I have been dealing with slow Wordpress websites and Cloudflare earlier, so allow me to post a few suggestions. As noted by others in this post, Cloudflare will not cache your “pages”, but will cache static assets (jpg, css, js etc), which will improve performance slightly. Cloudflare will not cache “pages” by default, as that means it might cache user-specific dynamic pages also (like in WP). It also means you would not be able to update any pages without flushing the Cloudflare cache every time. Remember, creating just ONE new page in WP might cause the menu to shift across ALL pages, and might affect plugins also.

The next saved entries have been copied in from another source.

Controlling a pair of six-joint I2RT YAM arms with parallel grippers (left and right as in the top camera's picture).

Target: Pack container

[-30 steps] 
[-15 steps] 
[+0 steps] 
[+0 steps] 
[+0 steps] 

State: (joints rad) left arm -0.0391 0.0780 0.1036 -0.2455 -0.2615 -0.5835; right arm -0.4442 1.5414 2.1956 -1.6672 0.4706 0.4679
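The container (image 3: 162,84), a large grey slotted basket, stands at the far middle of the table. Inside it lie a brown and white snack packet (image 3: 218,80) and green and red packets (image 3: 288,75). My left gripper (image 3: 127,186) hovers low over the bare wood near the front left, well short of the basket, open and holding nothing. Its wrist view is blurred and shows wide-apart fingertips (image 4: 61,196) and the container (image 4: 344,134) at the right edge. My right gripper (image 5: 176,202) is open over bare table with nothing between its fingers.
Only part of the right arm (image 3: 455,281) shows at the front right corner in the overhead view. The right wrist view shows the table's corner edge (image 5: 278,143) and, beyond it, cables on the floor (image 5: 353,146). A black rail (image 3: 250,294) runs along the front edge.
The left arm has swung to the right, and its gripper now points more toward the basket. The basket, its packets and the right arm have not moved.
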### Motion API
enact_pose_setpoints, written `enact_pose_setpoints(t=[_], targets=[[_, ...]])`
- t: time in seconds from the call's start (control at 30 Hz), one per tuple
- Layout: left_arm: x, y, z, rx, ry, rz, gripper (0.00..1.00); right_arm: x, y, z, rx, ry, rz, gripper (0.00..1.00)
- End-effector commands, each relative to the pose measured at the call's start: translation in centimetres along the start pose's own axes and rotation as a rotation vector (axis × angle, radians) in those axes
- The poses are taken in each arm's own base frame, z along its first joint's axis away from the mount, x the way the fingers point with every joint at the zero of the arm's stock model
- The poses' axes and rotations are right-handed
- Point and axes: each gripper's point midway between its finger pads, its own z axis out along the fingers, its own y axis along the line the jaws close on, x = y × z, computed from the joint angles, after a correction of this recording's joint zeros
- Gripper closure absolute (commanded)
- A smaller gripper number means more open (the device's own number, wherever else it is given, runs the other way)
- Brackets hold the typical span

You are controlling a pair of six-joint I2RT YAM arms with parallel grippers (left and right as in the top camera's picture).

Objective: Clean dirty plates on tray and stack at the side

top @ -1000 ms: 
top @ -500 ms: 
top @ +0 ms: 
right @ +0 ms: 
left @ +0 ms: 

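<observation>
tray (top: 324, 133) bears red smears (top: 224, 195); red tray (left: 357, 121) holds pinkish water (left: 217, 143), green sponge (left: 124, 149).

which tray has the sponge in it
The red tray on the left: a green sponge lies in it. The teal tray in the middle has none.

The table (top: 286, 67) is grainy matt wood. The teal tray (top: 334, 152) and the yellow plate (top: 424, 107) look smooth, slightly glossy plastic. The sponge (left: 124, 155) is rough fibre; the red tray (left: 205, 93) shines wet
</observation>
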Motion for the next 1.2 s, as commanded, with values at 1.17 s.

A) My main suggestion to you is to use a WP Cache plugin (perhaps you already are?). One of the main reasons WP is slow, is because of all the processing and database requests for each page request, which may cause slow output from the server. A WP cache plugin will create static cache fragments for all your pages, and since it’s native to your WP installation, it knows when pages get updated and the cache needs to get cleared. This will speed up the page output from your server tenfold, and is crucial for all WP websites that are on shared hosting.
Also, even if you are using Cloudflare PAGE-caching (see next point), Cloudflare won’t cache your pages on ALL their CDN servers, and will frequently flush the cached items. Therefore, you will always have requests that go directly to your origin server, regardless of Cloudflare caching or not. Therefore, you need to take action to optimize page speed directly from your server, regardless of Cloudflare, and the best way to get started with that, is by using a WP cache plugin.

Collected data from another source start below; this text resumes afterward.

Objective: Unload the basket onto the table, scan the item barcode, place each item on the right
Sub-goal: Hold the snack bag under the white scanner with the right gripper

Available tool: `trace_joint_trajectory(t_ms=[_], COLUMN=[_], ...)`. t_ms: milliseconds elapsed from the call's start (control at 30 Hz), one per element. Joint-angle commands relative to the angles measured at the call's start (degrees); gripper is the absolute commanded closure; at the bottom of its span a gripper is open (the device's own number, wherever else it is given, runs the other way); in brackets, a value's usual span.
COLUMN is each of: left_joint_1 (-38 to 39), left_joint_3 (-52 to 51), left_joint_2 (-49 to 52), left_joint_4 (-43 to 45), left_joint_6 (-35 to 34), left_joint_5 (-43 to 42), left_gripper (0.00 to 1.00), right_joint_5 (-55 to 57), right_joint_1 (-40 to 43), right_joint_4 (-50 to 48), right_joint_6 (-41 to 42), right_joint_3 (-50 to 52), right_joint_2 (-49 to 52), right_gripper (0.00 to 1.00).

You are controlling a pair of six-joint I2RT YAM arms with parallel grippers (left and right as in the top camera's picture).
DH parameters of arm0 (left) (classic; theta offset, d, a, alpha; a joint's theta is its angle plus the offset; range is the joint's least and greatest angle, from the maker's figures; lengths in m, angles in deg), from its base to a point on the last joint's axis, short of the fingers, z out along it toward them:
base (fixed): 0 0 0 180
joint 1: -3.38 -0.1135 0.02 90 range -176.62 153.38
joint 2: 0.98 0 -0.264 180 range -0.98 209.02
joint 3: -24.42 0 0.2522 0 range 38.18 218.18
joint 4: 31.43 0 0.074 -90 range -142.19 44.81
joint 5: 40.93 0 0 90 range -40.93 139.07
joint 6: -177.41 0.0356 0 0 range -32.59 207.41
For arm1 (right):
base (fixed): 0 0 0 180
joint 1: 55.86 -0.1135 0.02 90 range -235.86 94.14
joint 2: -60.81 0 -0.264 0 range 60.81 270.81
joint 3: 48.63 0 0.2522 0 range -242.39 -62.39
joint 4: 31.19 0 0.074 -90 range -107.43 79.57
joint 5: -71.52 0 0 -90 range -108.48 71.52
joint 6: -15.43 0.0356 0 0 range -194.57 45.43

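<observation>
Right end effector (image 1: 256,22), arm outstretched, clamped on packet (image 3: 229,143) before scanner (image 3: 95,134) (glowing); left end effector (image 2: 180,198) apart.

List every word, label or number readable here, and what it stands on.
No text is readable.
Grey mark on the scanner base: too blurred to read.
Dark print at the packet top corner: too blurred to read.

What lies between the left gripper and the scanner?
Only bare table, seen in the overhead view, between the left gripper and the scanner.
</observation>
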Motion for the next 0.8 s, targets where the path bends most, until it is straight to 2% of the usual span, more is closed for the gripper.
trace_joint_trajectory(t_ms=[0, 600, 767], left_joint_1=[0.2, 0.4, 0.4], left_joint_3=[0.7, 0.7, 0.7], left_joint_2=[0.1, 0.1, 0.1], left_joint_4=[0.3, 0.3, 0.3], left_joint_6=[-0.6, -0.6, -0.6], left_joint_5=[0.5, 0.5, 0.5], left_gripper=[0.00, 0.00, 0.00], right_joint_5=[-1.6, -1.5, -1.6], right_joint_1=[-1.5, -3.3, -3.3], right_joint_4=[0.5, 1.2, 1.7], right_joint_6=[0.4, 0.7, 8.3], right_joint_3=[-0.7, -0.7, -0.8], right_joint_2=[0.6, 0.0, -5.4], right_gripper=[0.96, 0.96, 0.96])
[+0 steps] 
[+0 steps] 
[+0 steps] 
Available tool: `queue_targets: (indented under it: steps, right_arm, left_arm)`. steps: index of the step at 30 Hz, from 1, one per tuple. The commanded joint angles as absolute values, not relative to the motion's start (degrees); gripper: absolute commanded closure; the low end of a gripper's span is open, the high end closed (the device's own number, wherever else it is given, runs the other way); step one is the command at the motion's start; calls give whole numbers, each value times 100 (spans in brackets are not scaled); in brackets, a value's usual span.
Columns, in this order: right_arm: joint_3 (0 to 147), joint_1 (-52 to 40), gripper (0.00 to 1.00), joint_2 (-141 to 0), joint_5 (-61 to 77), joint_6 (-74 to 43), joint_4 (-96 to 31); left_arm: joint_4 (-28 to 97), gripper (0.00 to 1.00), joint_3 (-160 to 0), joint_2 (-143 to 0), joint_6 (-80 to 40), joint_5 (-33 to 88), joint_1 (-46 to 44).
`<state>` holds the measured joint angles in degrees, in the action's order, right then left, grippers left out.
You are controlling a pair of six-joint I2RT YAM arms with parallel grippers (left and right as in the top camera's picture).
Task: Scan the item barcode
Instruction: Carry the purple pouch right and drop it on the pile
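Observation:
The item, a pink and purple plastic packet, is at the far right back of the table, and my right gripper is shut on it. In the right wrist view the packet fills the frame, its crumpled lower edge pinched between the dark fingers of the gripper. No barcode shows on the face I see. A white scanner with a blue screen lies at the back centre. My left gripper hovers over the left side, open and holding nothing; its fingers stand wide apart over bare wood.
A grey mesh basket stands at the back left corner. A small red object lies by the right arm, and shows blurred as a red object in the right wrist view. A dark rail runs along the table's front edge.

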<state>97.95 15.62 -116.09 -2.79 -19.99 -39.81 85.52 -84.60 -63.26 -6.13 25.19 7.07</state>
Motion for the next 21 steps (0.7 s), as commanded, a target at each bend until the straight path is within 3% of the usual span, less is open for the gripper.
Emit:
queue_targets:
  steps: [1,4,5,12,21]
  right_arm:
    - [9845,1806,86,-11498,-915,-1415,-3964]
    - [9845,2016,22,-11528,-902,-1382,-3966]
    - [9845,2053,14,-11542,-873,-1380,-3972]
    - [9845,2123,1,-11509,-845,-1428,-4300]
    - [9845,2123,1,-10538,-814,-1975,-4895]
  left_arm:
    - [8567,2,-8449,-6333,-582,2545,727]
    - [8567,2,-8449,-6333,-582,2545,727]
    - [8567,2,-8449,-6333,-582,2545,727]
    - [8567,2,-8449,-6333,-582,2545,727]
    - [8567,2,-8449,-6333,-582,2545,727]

B) If you really want to get serious about caching your pages on Cloudflare, it is tricky business, but definitely possible. There are a few ways to go about this, but the easiest way would be:
- Create a page-rule to A) “cache everything” and B) Edge Cache TTL “1 week” (for example).

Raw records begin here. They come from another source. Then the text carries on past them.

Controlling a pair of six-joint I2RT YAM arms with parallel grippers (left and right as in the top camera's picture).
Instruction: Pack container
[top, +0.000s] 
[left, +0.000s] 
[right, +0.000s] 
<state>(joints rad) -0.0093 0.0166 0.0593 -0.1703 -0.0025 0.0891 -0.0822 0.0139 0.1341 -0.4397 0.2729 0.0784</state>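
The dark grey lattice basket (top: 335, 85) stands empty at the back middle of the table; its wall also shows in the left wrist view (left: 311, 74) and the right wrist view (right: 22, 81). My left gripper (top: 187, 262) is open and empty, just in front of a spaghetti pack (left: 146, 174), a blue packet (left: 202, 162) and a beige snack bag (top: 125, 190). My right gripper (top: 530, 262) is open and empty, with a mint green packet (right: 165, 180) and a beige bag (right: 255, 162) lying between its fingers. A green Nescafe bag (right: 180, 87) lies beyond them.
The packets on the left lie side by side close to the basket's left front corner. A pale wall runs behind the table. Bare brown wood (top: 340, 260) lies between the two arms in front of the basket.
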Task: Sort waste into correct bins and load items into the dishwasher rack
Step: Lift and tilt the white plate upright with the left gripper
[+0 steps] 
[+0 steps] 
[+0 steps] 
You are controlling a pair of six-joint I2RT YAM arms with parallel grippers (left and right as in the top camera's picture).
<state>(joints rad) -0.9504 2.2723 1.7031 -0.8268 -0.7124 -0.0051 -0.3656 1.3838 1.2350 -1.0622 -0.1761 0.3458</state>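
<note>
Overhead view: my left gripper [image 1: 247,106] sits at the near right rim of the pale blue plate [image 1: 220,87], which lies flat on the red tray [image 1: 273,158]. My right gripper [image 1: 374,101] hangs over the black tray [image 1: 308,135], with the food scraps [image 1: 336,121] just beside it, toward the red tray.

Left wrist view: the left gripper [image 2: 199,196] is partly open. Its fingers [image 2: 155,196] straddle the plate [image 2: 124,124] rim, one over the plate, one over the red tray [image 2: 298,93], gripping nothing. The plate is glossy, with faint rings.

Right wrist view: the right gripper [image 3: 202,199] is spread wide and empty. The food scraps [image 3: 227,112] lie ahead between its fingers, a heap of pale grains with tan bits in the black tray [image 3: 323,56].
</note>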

- Create page-rules (before the one above) which excludes /wp-login.php* and /wp-admin* from being cached.
- You will also need to make sure your WP pages don’t display “logged in” user top bar. I’m not sure if that is a default option in WP these days, but it can definitely be achieved with a plugin.
When pages then get cached on the Cloudflare CDN, they will be served lightning-fast to the visitor. Keep in mind, the page may or may not exist on a specific Cloudflare CDN, so you will still get loads of requests to your origin server. It will definitely benefit a percentage of your requests. Perhaps most importantly, every time you now edit your website, you will need to flush the Cloudflare cache for your website … you might be able to flush a single page, but if the change you made affects menus or plugins, you may need to flush your entire Cloudflare cache.
Personally, I have used BOTH the above in combination to optimize WP page load speed. Outputting the main html document as fast as possible is by far the most crucial aspect of getting your WP pages loading fast for visitors. There are dozens of other factors to consider, usually reported (and often exaggerated) by website performance tools.